◆ Description of the task:
Please output each line of the data exactly as it appears.
Supplied data: Begin
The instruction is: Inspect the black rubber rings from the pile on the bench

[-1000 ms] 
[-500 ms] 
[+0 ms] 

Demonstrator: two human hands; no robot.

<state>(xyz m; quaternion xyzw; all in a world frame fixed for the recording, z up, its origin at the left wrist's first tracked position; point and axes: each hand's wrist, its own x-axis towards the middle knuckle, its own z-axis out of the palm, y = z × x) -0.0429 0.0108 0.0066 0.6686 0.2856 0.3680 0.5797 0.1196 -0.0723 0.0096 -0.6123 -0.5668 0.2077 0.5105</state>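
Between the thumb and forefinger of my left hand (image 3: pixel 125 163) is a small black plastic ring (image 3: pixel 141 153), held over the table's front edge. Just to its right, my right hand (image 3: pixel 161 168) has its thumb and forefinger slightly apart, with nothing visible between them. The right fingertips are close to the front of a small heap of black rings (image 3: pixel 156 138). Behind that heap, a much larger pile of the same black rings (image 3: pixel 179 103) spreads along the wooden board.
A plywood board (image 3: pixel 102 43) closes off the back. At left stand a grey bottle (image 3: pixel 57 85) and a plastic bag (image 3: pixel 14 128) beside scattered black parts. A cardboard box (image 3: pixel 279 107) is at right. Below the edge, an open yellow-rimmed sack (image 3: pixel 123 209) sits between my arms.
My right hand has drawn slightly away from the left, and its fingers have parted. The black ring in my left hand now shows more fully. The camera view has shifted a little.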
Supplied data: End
◆ Task output:
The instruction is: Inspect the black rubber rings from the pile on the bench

[-1000 ms] 
[-500 ms] 
[+0 ms] 

Demonstrator: two human hands; no robot.

<state>(xyz m; quaternion xyzw; all in a world frame fixed for the recording, z up, its origin at the left wrist's first tracked position; point and axes: each hand's wrist, its own x-axis towards the middle knuckle, its own z-axis out of the palm, y = z × x) -0.0429 0.0108 0.0066 0.6686 0.2856 0.3680 0.5797 0.1196 -0.0723 0.0096 -0.6123 -0.5668 0.2077 0.5105</state>
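Between the thumb and forefinger of my left hand (image 3: pixel 125 163) is a small black plastic ring (image 3: pixel 141 153), held over the table's front edge. Just to its right, my right hand (image 3: pixel 161 168) has its thumb and forefinger slightly apart, with nothing visible between them. The right fingertips are close to the front of a small heap of black rings (image 3: pixel 156 138). Behind that heap, a much larger pile of the same black rings (image 3: pixel 179 103) spreads along the wooden board.
A plywood board (image 3: pixel 102 43) closes off the back. At left stand a grey bottle (image 3: pixel 57 85) and a plastic bag (image 3: pixel 14 128) beside scattered black parts. A cardboard box (image 3: pixel 279 107) is at right. Below the edge, an open yellow-rimmed sack (image 3: pixel 123 209) sits between my arms.
My right hand has drawn slightly away from the left, and its fingers have parted. The black ring in my left hand now shows more fully. The camera view has shifted a little.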

No more output is required.